SGR EXTENSION TO KAMPALA A STEP CLOSER AS UGANDA AND KENYA AGREE ON JOINT FINANCE SOURCING

(Posted 10th July 2017)

The construction of the remaining section of the new Standard Gauge Railway, between the Kenyan Rift Valley, the border with Uganda and then on to Kampala, has come a step closer after the two partner countries have agreed to jointly source the financing for this project.
One delegation made up by experts from both countries will travel to China together, or so it is understood, after consensus was reached between Kenya and Uganda that 80 percent of all inbound and outbound cargos will use the Northern Rail Corridor and the port of Mombasa.
Feathers were ruffled a few months ago when Uganda pulled the almost certain routing of its oil export pipeline from a routing through Kenya and signed a firm agreement with Tanzania.
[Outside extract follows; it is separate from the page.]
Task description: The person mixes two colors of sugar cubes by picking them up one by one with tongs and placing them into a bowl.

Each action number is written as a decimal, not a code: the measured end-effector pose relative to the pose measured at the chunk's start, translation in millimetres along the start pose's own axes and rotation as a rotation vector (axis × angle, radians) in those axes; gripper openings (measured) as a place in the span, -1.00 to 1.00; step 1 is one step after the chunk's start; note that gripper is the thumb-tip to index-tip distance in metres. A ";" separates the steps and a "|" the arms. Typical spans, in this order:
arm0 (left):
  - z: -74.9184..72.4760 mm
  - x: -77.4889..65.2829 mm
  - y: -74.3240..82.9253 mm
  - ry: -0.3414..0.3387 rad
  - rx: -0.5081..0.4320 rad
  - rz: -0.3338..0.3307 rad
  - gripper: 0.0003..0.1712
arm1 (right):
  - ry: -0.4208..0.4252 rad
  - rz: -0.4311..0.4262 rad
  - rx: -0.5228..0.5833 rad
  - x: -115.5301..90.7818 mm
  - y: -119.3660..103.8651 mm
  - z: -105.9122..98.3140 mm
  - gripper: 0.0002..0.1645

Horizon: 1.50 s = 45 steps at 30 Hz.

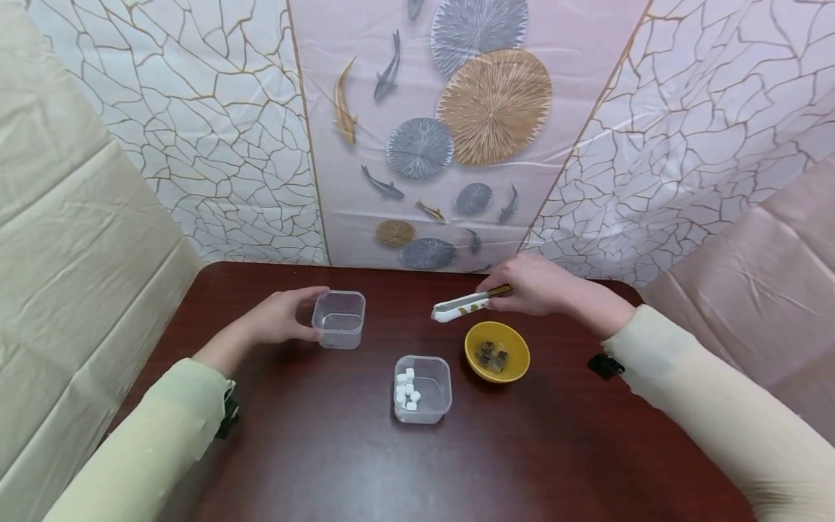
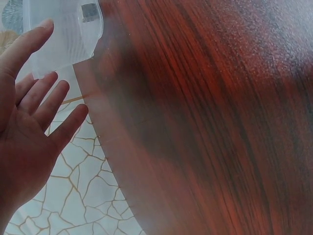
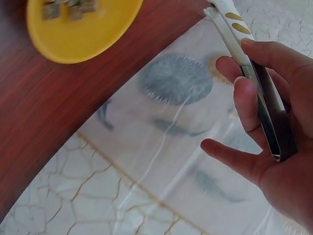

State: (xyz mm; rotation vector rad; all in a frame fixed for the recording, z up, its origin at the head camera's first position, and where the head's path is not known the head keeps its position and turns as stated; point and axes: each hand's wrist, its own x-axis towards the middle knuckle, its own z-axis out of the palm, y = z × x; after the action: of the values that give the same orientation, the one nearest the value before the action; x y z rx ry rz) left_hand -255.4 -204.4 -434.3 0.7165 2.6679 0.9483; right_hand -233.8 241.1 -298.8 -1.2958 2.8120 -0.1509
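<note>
My left hand (image 1: 285, 316) holds a clear plastic container (image 1: 341, 341) at the left, thumb and fingers at its sides. In the left wrist view a small dark square patch shows at that container (image 2: 63, 41); I cannot tell what it is. My right hand (image 1: 531, 283) grips a pair of tongs (image 1: 459, 307) with metal arms and white, gold-marked ends, over the table beyond a yellow bowl (image 1: 471, 359). In the right wrist view the ends of the tongs (image 3: 230, 24) lie close together; whether they pinch anything is unclear. Several brown cubes (image 1: 491, 355) lie in the bowl.
A second clear container (image 1: 438, 415) stands nearer, left of the bowl, with several white cubes (image 1: 407, 390) along its left side. The dark wooden table (image 1: 326, 449) ends at a patterned cloth backdrop (image 1: 248, 145), with plain cloth panels on both sides.
</note>
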 end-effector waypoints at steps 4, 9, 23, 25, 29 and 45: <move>-1.1 -0.9 0.6 0.003 0.005 -0.003 0.02 | -0.017 0.026 -0.019 -15.8 4.9 -3.8 -0.81; -1.5 -0.9 0.9 0.000 0.000 -0.004 0.02 | -0.045 0.067 -0.028 -33.1 10.2 -6.0 -0.80; -0.2 0.3 -0.9 0.004 0.003 0.006 0.02 | -0.144 0.160 -0.075 -61.7 20.8 1.1 -0.84; 0.0 0.4 -1.1 0.003 0.003 0.003 0.02 | -0.155 0.170 -0.080 -62.5 21.2 3.2 -0.84; 0.2 0.6 -1.3 0.002 0.001 -0.005 0.02 | -0.169 0.178 -0.106 -61.7 21.1 6.5 -0.83; -0.4 0.2 -1.2 0.003 0.000 -0.004 0.01 | -0.131 0.126 -0.037 -42.0 19.4 3.5 -0.87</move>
State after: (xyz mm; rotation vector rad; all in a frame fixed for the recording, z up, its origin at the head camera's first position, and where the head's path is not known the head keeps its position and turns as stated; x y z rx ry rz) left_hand -256.2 -205.3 -434.7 0.7098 2.6710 0.9494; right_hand -220.9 285.3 -304.5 -1.0881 2.7862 -0.0093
The new pipeline routing will now circumnavigate Lake Victoria and then run in an almost straight line towards the port of Tanga which will be upgraded over the next two years to incorporate an oil loading facility.
At the time did the future of the SGR railway look somewhat doubtful with some elements in Kenya pressing their government to terminate the SGR route at their designated new manufacturing zone in Naivasha but the latest agreements, in particular with the firm commitment to ship 80 percent of the cargo traffic to Mombasa and the joint finance sourcing, was this obstacle finally removed.
There has not yet been a final decision on the route in Uganda between the border and Kampala but it is expected to be in the same traffic corridor as the new Kampala – Jinja – Kenya border highway which will cross the Nile in Jinja over a new bridge presently in an advanced stage of construction.

(Picture courtesy of UNRA’s Twitter account)

While no construction time frame is available at this time, given the fast pace of completing the Mombasa to Nairobi section of the railway, once finance has been secured and the construction contracts been signed, will a ride from Kampala to the Kenyan coast be within reach by the end of the decade or not long afterwards.

Contentious though is still the routing in Nairobi where court cases continue aimed to stop the rail route traversing the Nairobi National Park, as repeatedly reported here in the past. Work on the Naivasha – Ugandan / Kenya Border – Kampala sectors however is not expected to be delayed as it will constructed under separate contracts.